• **DATA EXCERPTS**
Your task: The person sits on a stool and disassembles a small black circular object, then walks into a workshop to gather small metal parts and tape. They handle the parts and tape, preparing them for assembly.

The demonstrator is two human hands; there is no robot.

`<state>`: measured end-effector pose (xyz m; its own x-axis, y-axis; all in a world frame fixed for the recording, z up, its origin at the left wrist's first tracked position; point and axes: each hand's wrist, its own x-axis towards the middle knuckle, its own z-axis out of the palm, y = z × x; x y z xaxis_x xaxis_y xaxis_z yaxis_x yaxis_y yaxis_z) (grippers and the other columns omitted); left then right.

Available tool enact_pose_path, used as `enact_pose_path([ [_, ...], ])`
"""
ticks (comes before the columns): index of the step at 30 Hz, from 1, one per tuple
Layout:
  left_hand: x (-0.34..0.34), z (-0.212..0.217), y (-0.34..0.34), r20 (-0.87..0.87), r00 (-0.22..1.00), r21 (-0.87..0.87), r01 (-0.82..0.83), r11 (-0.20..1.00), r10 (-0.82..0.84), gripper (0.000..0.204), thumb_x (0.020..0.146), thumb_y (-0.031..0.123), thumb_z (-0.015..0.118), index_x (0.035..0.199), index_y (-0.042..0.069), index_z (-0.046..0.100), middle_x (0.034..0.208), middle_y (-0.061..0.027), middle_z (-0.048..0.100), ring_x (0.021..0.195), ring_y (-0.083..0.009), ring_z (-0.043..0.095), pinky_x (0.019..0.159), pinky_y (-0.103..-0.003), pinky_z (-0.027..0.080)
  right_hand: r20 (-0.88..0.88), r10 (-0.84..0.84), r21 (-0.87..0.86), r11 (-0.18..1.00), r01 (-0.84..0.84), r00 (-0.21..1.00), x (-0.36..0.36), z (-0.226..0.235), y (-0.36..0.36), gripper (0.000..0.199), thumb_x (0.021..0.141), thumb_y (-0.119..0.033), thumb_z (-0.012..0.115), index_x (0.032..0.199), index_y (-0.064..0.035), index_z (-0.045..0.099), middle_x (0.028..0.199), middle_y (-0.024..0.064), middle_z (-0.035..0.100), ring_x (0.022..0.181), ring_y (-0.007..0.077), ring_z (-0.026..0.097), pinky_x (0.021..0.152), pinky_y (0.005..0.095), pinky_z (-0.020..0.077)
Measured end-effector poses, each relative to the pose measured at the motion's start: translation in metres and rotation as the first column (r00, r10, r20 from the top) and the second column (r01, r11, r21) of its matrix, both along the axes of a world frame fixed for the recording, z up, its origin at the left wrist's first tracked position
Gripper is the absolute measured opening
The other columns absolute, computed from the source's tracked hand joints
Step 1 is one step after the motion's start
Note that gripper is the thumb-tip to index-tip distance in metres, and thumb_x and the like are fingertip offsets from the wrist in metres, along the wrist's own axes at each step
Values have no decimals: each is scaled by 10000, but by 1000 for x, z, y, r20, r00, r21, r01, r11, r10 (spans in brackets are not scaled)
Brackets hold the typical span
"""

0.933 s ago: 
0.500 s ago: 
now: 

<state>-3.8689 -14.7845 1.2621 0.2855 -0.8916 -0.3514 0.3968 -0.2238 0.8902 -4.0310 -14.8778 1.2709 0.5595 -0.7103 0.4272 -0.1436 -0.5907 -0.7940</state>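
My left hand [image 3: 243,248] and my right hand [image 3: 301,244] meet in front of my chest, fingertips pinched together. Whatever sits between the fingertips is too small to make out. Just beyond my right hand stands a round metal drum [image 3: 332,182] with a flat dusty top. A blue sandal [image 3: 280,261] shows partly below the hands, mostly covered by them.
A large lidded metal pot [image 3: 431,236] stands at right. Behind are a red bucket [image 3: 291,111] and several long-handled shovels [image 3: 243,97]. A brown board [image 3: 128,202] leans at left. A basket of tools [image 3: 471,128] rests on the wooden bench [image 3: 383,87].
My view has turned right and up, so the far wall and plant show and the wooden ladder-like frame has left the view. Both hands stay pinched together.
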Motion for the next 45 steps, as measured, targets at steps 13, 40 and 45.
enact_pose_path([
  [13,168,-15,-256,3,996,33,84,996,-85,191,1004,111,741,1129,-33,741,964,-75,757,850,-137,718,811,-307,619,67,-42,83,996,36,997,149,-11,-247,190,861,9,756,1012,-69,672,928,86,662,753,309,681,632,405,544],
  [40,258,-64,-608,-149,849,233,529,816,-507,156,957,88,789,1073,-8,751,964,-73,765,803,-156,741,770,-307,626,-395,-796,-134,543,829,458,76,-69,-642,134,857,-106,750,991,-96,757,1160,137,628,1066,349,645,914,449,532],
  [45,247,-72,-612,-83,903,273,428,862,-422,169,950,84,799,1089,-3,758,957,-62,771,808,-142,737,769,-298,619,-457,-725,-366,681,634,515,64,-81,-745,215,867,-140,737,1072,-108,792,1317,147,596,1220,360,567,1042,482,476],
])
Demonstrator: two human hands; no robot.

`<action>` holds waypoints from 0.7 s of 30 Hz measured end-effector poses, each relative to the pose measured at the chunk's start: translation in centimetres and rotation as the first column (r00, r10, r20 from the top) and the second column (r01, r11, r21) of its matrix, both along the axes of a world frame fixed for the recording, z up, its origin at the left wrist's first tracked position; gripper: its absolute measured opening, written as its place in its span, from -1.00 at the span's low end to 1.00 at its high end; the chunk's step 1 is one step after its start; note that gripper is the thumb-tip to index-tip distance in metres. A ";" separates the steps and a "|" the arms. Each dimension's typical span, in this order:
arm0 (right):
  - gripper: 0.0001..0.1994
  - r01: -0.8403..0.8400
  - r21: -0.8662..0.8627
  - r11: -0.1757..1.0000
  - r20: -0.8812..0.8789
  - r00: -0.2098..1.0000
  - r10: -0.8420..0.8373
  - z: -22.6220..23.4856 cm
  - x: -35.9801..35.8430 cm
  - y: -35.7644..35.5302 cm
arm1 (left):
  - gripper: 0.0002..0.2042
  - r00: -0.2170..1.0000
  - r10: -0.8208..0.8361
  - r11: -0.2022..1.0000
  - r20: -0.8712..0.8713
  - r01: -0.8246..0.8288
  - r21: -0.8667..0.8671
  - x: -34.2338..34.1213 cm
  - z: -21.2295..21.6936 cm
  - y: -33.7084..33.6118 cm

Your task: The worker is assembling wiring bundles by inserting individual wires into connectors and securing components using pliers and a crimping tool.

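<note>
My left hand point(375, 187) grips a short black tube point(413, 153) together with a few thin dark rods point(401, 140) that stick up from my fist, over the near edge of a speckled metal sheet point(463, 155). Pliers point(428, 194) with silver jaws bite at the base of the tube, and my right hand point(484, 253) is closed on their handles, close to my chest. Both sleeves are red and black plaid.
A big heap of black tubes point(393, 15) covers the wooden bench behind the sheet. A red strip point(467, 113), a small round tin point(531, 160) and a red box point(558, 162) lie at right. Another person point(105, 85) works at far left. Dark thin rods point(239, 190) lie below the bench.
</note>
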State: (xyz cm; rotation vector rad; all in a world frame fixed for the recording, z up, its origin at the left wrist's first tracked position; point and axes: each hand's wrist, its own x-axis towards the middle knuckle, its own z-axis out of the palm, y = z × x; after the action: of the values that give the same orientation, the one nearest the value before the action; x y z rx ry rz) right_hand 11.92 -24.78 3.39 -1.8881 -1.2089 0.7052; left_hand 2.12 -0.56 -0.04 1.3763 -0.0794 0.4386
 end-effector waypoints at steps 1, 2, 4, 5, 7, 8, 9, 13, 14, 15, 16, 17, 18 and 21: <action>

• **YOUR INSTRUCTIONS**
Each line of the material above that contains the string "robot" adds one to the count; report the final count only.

• **EXERCISE RESPONSE**
2